Cuando fue mi alumno era un deportista consumado. Todos los días salía del hospital de Cobán para trotar un circuito de ocho kilómetros a un paso no mayor de seis minutos por kilómetro. Como si aquella rutina fuera poca, jugaba baloncesto tres veces por semana y se mantenía alejado de cualquier vicio. Al rememorar aquellos momentos me compartió con una inflexión de voz que denotaba nostalgia y alegría entremezcladas: «Yo sabía que esas buenas prácticas tenían un propósito en mi vida, más allá de conservar la buena salud. Pero no sabía cuándo ni cómo llegaría el momento de ese propósito».

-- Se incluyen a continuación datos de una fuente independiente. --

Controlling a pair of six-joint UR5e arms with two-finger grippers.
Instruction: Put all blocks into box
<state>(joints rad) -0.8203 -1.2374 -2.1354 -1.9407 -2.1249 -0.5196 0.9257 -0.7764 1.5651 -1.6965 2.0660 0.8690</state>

Dialogamos unos cuarenta minutos y durante ese lapso sucedieron dos hechos trascendentales: pude sentir la paz que irradiaba a través de la expresión de su rostro y su mirada bondadosa, y cierta ansiedad que yo estaba sufriendo (a causa de noticias de la pandemia recibidas ese día) dejó de serla. Su platica versó sobre los diferentes roles que le ha tocado asumir más allá de su condición médica. Ha sustituido a ministros religiosos que se han negado a asistir a los pacientes graves con COVID19 (reconoció que hay algunos que sí lo han hecho), ha sido trasmisor de mensajes que moribundos han enviado —a través suyo— a sus familiares, se ha desempeñado como portador de noticias gratas unas veces y fatales otras (proveyendo consuelo en la mayoría de los casos) y no pocas veces ha tenido que orar junto a los enfermos a petición de ellos.
Una llamada a su teléfono móvil nos interrumpió. Tenía que marcharse. Después de un segundo abrazo lo vi desaparecer entre las personas que circulaban en el centro comercial y me di cuenta entonces que yo había estado ante la manifestación de un signo de los tiempos.